> _Material supplied_:
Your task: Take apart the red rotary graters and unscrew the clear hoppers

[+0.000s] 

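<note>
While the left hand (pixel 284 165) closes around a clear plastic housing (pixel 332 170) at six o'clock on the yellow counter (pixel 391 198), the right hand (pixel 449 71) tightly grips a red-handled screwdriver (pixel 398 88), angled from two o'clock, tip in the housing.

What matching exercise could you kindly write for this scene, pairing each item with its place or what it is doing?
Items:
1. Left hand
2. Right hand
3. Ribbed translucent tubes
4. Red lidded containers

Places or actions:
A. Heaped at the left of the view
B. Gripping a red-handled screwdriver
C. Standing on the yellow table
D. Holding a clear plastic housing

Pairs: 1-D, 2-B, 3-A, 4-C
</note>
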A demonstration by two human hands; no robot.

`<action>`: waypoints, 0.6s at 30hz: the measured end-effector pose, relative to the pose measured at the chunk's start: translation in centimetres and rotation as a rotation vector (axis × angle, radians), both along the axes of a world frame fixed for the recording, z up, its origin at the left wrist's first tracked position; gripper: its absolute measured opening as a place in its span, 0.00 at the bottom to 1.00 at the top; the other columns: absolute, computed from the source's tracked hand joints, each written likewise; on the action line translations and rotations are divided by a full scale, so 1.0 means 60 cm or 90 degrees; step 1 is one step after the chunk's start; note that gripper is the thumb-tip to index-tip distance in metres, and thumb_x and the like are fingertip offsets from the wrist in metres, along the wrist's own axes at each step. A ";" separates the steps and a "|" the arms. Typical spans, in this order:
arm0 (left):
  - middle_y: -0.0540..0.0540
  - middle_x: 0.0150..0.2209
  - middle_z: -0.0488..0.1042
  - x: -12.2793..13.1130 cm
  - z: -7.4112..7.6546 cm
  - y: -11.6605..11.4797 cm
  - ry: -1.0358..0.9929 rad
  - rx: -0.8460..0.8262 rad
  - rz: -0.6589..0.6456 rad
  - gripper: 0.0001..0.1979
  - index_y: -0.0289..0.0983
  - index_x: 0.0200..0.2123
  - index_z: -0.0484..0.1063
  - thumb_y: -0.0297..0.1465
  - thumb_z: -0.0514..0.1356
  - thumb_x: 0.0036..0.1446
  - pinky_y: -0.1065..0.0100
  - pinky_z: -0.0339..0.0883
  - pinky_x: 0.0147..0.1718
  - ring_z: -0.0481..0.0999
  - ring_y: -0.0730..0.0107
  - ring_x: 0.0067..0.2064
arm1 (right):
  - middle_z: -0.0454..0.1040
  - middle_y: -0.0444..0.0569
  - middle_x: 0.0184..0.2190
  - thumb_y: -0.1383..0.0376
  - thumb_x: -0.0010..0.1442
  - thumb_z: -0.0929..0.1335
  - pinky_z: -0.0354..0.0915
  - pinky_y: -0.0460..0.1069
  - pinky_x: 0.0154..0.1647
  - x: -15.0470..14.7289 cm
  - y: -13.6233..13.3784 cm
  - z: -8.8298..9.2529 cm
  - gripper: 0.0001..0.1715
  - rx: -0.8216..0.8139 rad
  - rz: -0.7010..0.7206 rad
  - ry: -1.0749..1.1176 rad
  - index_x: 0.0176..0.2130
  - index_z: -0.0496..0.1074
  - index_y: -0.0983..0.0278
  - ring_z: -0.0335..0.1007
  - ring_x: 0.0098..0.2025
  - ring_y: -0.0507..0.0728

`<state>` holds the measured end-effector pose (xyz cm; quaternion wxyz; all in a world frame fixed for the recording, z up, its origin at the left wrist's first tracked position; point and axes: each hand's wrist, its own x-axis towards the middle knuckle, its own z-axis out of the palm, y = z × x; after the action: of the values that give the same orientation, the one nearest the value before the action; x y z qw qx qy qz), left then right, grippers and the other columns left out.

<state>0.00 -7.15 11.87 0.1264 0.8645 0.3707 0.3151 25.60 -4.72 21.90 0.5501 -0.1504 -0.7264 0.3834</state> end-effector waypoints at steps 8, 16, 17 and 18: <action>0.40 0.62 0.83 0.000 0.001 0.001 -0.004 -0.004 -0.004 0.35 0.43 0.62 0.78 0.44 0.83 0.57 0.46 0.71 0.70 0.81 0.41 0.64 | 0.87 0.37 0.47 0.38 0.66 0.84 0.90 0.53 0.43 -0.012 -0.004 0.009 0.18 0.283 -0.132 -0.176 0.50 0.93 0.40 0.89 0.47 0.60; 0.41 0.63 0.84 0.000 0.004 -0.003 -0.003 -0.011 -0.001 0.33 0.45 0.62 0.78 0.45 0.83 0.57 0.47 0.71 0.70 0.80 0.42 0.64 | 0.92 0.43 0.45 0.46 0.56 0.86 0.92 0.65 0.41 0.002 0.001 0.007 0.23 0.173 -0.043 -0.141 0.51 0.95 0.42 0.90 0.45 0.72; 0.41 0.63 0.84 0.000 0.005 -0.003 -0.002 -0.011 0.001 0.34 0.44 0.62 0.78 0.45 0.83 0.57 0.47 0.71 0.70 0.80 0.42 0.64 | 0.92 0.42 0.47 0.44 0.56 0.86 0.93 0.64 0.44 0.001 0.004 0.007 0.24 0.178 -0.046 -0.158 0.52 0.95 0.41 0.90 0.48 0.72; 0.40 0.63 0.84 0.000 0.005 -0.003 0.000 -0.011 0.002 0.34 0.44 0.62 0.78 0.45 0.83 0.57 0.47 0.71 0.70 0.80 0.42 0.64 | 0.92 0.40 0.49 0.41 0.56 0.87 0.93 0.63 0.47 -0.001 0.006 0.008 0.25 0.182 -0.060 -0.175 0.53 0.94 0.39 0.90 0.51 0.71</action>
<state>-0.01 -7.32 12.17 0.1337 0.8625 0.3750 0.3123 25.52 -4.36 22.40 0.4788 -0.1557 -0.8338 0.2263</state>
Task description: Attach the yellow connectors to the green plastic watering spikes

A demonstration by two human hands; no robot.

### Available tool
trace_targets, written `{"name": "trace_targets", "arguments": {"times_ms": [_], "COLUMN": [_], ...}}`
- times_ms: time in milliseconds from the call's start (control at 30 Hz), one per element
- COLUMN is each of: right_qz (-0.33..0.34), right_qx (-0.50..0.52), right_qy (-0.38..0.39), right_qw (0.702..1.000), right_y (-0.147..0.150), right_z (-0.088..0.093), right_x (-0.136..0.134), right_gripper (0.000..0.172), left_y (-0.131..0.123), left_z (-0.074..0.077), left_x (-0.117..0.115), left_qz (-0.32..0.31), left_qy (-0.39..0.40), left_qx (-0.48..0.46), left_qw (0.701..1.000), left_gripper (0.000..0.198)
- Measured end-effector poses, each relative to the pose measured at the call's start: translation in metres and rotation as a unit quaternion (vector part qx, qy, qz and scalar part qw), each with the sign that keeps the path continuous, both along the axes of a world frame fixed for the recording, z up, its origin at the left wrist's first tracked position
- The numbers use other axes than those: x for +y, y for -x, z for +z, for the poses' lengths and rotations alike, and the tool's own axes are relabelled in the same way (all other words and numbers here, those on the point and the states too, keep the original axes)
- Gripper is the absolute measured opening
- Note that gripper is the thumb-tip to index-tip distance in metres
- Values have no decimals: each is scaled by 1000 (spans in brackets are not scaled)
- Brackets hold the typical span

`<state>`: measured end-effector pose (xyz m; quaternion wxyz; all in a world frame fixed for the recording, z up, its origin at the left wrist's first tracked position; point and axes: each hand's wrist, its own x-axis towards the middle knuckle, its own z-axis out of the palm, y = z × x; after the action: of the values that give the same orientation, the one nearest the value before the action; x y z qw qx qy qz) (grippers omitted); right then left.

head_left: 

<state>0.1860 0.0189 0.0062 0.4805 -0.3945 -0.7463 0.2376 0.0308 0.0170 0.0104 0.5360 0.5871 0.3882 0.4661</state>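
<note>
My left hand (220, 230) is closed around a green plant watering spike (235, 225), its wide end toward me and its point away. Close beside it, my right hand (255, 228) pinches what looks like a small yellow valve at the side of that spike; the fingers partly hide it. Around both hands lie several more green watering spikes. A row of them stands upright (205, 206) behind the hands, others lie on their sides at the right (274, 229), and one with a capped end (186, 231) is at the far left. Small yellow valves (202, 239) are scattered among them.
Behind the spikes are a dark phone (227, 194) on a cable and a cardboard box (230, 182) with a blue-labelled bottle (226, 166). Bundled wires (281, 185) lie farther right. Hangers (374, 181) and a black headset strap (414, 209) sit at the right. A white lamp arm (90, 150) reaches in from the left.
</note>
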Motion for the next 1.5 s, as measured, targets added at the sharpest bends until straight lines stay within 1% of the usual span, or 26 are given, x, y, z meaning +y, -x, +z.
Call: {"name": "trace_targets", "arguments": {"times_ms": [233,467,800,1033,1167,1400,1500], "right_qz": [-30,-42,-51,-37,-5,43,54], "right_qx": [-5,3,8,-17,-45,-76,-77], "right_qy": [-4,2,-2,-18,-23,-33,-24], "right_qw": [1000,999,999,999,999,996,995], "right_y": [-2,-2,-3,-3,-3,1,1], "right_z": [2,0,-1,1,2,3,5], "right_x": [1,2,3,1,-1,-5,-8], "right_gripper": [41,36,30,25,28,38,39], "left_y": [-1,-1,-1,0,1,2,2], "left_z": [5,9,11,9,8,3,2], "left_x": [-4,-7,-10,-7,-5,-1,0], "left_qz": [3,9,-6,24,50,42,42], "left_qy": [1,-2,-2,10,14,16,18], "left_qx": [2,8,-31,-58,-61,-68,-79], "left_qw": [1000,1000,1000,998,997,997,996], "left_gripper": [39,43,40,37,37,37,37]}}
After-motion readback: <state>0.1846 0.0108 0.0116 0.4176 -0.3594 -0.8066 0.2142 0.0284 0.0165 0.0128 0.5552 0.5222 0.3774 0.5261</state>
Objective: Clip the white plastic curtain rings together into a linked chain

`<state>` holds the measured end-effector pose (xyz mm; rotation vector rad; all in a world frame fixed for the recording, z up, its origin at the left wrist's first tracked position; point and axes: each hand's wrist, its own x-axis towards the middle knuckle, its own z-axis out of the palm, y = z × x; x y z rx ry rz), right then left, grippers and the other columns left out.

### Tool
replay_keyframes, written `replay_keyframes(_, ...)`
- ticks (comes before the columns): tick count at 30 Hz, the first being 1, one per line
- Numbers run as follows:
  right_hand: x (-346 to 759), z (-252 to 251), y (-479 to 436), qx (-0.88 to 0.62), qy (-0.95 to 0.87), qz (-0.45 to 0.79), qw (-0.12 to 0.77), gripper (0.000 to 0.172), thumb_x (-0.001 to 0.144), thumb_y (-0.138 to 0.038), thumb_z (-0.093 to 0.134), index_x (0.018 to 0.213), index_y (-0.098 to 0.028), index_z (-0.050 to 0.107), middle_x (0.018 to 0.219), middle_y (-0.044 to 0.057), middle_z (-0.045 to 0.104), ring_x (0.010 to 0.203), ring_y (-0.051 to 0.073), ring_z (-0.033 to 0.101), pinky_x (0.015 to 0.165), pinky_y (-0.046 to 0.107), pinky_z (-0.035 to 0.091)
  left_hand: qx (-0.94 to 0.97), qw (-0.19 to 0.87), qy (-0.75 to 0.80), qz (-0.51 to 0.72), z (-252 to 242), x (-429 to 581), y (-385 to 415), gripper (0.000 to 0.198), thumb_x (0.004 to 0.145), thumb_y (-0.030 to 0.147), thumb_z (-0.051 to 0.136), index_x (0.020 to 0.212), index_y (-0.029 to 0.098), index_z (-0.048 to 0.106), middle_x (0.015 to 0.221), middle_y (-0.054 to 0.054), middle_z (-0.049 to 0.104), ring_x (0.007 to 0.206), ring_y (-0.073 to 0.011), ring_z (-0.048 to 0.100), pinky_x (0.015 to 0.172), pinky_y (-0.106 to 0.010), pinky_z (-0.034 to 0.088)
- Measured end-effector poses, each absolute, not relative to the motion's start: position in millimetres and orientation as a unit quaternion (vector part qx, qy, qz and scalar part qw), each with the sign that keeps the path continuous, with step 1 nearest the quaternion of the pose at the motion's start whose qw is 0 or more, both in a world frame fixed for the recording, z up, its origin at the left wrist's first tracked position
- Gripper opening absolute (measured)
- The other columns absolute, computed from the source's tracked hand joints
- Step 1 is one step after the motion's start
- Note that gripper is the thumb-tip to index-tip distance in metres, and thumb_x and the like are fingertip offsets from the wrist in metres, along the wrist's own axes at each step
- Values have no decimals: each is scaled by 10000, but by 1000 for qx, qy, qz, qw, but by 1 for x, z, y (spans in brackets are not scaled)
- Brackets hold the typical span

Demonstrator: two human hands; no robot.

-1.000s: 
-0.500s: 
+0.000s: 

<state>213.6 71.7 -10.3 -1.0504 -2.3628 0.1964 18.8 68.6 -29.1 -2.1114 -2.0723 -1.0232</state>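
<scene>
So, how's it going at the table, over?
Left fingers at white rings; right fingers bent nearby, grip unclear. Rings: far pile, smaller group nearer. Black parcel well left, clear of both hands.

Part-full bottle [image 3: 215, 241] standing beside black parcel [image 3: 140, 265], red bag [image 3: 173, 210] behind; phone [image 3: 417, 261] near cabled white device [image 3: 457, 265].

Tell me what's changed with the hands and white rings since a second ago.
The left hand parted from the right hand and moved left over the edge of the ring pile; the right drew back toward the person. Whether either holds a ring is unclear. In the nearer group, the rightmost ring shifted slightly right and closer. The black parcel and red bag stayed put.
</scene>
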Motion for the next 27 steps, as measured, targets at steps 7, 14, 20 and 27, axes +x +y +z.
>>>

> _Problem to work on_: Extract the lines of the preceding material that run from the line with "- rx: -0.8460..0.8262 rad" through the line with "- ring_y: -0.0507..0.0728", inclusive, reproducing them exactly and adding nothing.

> _Result for this task_:
  - rx: -0.8460..0.8262 rad
  - rz: -0.6589..0.6456 rad
  - gripper: 0.0001..0.1979
  - index_y: -0.0289..0.0983
  - index_x: 0.0200..0.2123
  - index_z: -0.0484..0.1063
  - thumb_y: -0.0297..0.1465
  - thumb_z: -0.0514..0.1356
  - thumb_x: 0.0036..0.1446
  - pinky_y: -0.1065..0.0100
  - pinky_z: -0.0339..0.0883
  - pinky_x: 0.0147..0.1718
  - ring_z: -0.0481..0.0999
  - ring_y: -0.0730..0.0107
  - ring_x: 0.0067..0.2064
arm1 (right):
  - middle_z: -0.0454..0.1040
  - middle_y: -0.0444..0.0569
  - middle_x: 0.0184..0.2190
  - thumb_y: -0.1383..0.0376
  - thumb_x: -0.0010..0.1442
  - thumb_z: -0.0929..0.1335
  - pinky_z: -0.0354..0.0915
  - pinky_y: -0.0460..0.1069
  - pinky_x: 0.0154..0.1647
  - x: -15.0470..14.7289 cm
  - y: -13.6233..13.3784 cm
  - z: -8.8298..9.2529 cm
  - gripper: 0.0001..0.1715
  - rx: -0.8216..0.8139 rad
  - rz: -0.7010..0.7206 rad
  - ry: -1.0749..1.1176 rad
  - index_x: 0.0176..0.2130
  - index_z: -0.0496..0.1074
  - index_y: -0.0983..0.0278
  - ring_z: -0.0335..0.1007
  - ring_x: 0.0098..0.2025
  - ring_y: -0.0507..0.0728

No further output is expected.